Cluster showing the radar sensor blocked warning with the cruise icon crossed out

Mazda MRCC/SBS Malfunction: Causes and Fixes

Mazda Radar Cruise Control (MRCC) and Smart Brake Support (SBS) both flagging an error on your CX-30, Mazda 6 or CX-5? They share the same forward radar, so when one's off, both go down together. Common after a Cat N repair or front-end work where the radar bracket got bent, even when the sensor itself was replaced. Here's what's actually happening and what calibration costs.

Safe to drive

Safe to drive, the cruise and brake assist are off

You can drive the car. Mazda Radar Cruise Control, Smart Brake Support and Smart City Brake Support all stay offline until the radar's recalibrated. Normal brakes, steering and conventional cruise still work.

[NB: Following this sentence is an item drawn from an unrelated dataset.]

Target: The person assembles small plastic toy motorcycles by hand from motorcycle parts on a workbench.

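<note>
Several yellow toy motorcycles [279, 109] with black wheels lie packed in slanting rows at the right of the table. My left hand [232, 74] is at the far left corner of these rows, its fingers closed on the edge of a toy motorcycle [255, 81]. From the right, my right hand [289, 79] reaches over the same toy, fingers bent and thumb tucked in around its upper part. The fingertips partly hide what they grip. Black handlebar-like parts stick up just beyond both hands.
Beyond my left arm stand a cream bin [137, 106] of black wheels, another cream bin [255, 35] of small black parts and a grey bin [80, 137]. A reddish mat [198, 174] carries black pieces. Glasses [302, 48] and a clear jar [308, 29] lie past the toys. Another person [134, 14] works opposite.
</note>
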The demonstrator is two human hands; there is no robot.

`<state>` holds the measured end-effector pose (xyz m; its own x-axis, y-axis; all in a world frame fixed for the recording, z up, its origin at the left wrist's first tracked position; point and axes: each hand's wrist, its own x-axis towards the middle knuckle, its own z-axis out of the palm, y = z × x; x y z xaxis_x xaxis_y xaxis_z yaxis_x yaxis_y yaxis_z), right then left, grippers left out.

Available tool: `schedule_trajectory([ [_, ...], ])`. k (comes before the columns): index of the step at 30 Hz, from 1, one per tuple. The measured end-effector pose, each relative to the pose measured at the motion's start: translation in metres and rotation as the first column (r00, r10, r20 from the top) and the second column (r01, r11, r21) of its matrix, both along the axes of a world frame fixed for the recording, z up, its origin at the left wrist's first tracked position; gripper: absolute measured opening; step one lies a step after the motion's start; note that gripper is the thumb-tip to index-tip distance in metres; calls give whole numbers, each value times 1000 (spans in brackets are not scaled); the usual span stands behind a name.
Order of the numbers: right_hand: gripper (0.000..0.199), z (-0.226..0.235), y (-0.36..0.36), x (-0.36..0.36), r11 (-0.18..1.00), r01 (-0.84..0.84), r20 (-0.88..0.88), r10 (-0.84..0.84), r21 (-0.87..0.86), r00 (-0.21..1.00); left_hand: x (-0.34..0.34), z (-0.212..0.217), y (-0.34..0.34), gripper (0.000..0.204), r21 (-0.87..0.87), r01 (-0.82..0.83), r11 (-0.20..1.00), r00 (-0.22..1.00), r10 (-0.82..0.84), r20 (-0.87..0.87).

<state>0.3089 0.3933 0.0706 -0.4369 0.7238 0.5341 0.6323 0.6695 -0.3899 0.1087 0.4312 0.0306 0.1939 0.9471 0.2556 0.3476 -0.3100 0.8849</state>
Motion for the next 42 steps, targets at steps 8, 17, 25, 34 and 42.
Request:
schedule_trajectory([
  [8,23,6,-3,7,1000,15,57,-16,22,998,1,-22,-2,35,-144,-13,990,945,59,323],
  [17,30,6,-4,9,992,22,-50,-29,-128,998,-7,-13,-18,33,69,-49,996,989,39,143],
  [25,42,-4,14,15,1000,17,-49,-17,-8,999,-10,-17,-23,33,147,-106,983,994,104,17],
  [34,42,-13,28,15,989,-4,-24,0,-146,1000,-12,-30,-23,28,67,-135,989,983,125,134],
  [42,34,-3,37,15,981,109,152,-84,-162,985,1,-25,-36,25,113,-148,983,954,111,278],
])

Leave more following distance and treat the assists as not there until it's sorted.

What's actually triggering MRCC/SBS on your Mazda

Mazda's i-Activsense suite reads from a millimetre-wave radar behind the front grille and a forward camera at the top of the windscreen. MRCC (cruise), SBS (high-speed AEB) and SCBS (low-speed city brake) all share the radar. Here's what we see disturbing it.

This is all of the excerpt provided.